Biden est intimement convaincu que les États-Unis ont besoin d’un électrochoc, d’un grand plan à la Roosevelt. Son analyse est limpide : malgré une croissance tout à fait respectable du PIB au cours des dernières décennies, la société américaine a clairement régressé. Les inégalités de richesse et de revenus n’ont cessé de se creuser. L’appauvrissement des classes sociales défavorisées et des travailleurs peu qualifiés s’est accéléré. L’espérance de vie des Américains a diminué, ce qui contraste fortement avec les autres pays développés. En renard rusé de la politique américaine (l’anti-thèse de son prédécesseur), il se garde bien de l’annoncer comme tel, afin d’éviter les blocages et levées de bouclier. Il préfère agir et mettre le public et les parlementaires devant le fait accompli. Les élections de mid-term auront lieu très vite en 2022 et il n’est pas sûr de garder sa majorité.
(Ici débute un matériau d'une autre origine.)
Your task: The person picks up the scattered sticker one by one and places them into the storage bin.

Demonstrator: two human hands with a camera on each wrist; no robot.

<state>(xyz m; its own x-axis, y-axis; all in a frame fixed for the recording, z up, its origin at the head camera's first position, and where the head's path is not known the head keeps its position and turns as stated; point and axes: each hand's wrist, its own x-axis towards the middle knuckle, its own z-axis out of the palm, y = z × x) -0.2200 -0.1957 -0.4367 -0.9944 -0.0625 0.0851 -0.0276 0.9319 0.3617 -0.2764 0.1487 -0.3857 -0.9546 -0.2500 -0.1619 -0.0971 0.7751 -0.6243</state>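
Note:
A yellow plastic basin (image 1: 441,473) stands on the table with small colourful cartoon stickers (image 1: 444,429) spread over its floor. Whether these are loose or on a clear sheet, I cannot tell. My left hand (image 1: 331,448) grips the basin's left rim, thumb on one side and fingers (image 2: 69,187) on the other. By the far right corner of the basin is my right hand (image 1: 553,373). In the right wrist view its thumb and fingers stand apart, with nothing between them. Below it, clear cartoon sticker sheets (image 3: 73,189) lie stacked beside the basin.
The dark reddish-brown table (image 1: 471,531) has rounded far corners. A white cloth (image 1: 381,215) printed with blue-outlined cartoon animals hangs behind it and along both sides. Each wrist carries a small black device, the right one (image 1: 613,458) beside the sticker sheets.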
On a pu croire un moment que, d’un point de vue de la politique économique, on s’engageait dans une sorte retour vers… le centre, avec une forte dose de « deficit-spending » en début de mandat. À y regarder de plus près, le virage semble de facto plus profond et radical. Pour tenter de réunifier une Amérique profondément divisée, Biden s’engage dans un fondamental processus de redistribution des richesses et de comblement des inégalités. L’État fait son grand retour, durable. Dans l’immédiat, les transferts de pouvoir d’achat (et autres chèques) ont été massifs, au risque d’arroser un peu trop et trop loin. La hausse du salaire minimum, trop controversée pour être adoptée rapidement, reviendra bientôt devant les députés. Les États profitent aussi des largesses de Washington, afin de faire ruisseler les aides publiques en profondeur. Un plan de $2tn est en gestation, ciblé sur les familles et les enfants, sur dix ans. En filigrane, on perçoit l’inflexion de Biden vers l’instauration d’un revenu universel, un peu à l’image de ce qui se fait en Europe.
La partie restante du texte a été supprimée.